El populismo demagógico lleva décadas estimulando la ilusión del Estado del bienestar. Prevalece allí un sistema mercantilista, en el que se enriquecen funcionarios corruptos y esos que reciben prebendas desde el poder.
De la mano de un creciente intervencionismo estatal, han logrado una significativa concentración del poder. Lo consiguieron con una deformación del régimen impositivo, que centraliza recursos, quitar autonomía a las provincias y ciudades, violando el espíritu federal de la Constitución.
El esquema político ha sido funcional a este presente. Se han sucedido en forma intermitente, salvo honrosas excepciones, líderes mesiánicos y gobiernos cívico-militares que recorrieron idéntico camino, construyendo este engendro que sigue vigente como paradigma del poder.
La característica principal es la presencia de un Estado central gigante, omnipresente, pero también arbitrario, ineficaz y corrupto, que se apropia de la inmensa mayoría de los recursos al recaudar y disponer sin criterio de los impuestos que pagan todos, que utiliza el monopolio de la emisión monetaria a discreción y manipula cualquier negociación de endeudamiento.
Esta modalidad no se construyó hace semanas, sino que lleva décadas progresando, a veces gradualmente y en otras ocasiones creciendo vertiginosamente.
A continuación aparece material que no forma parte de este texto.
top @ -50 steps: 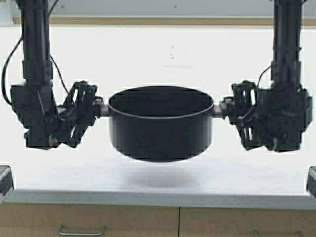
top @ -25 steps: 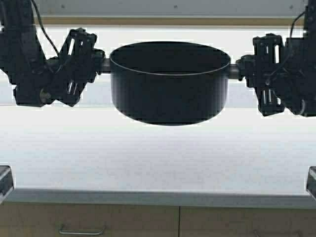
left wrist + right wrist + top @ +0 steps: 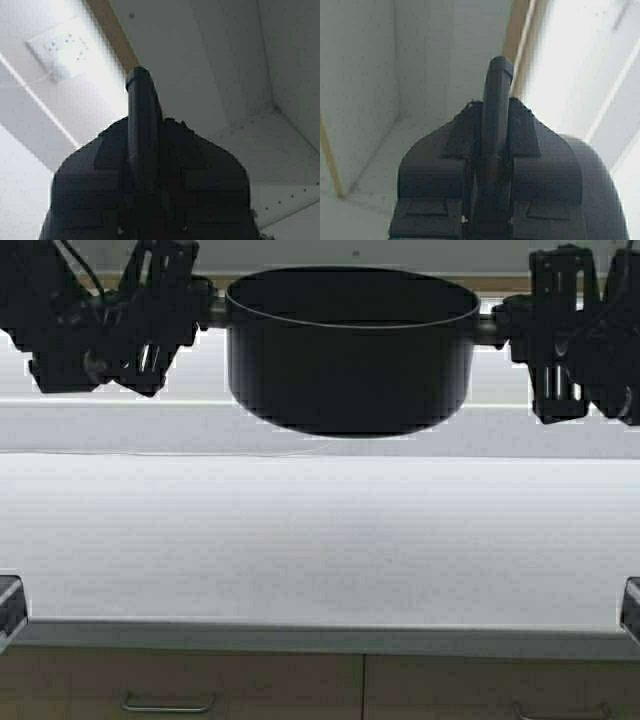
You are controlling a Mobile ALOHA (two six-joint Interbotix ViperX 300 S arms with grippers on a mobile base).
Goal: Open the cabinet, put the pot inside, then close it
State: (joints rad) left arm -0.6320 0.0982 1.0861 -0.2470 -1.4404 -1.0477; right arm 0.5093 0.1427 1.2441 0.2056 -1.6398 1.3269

Bajo esa dinámica, mutó del Estado federal al unitario, de un conjunto de provincias y ciudades que tenían la voluntad política de buscar un destino común, a este presente con una nación poderosa que somete a las provincias, bajo el yugo de la redistribución económica.
Los intendentes aliados, los gobernadores amigos, hasta los candidatos del oficialismo, gozan del privilegio del financiamiento ilimitado. El partido del gobierno usa la caja del Estado como si fuera propia y arbitrariamente decide a qué ciudades y provincias ayudar, a qué dirigente político apuntalar, hacia dónde direccionar esfuerzos, como si ese dinero le perteneciera a la facción mayoritaria del poder.
Ya ni siquiera intenta disimularlo. Se hace a cara descubierta y hasta se dice a viva voz sin pudor alguno, que para que los fondos públicos lleguen a una ciudad o provincia, sólo hay que apoyar electoralmente al candidato del color partidario del gobierno central.
Se trata de un mecanismo extorsivo, pero que cuenta ahora con el agravante de haberse naturalizado, de no tener siquiera un reproche moral por parte de los votantes. No es una casualidad, sino una filosofía política, que consiste en acumular dineros públicos, mediante el voraz saqueo a los ciudadanos, para luego utilizarlos en provecho propio del poder y chantajear a todos diciéndoles que ese dinero fluirá sólo si ellos se someten electoralmente ungiendo al personaje indicado por el gobierno.
Los votantes, en ese esquema, son llevados a la posición de rehén. Sus opciones son avenirse a lo que plantea el poder, o ser habitantes de segunda como castigo por no avalar al candidato oficial.
Es grave que un inescrupuloso político lo proponga y que una banda de aduladores aplauda estas indecentes prácticas, pero más trágico es que un grupo de ciudadanos tan numeroso actúe en consecuencia, siendo funcional, para claudicar mansamente a esa inmoral propuesta.
Hacerlo, doblegarse con tanto servilismo utilitario, darle entidad lógica a esa indecente proposición política implica la negación de la dignidad, la prostitución de las ideas, donde se canjean favores económicos a cambio de hacer lo incorrecto, forzando la voluntad de los ciudadanos.
No es un caso aislado, se ha convertido definitivamente en una forma de hacer política, demasiado frecuente, extremadamente popularizada y que parece haber llegado para quedarse.
Los ciudadanos tendrán que comprender que si le fijan precio a sus creencias, serán objetos de uso y material de descarte de una casta política que demuestra su vocación de utilizarlos para sus fines, sin que importen demasiado sus verdaderos intereses y genuinas preocupaciones. Esta forma de hacer política, se está convirtiendo en una regla de juego sin discusión, una pauta incuestionable, un dato de la realidad.
Pero existe un modo concreto de enfrentarlo, que es tener algo de dignidad, asumir que los seres humanos y nuestras convicciones personales no son una mercadería que pueda ser adquirida a la vuelta de la esquina. Para eso resulta vital entender lo que pasa y no estimular con el voto este hábito. Si los votantes deciden acompañar este indecente ejercicio político se convierten en cómplices de la corrupción y en parte vital del sistema que tantas veces critican pero finamente convalidan con acciones concretas.
Es tiempo de repensar la política. Sus actores avanzan siempre que tienen respaldo electoral para hacerlo. Si no se tiene la dignidad cívica suficiente para no dejarse extorsionar, se pierde la autoridad moral para cuestionar al régimen. Mientras tanto se asiste al patético espectáculo que ha montado la procaz doctrina del chantaje.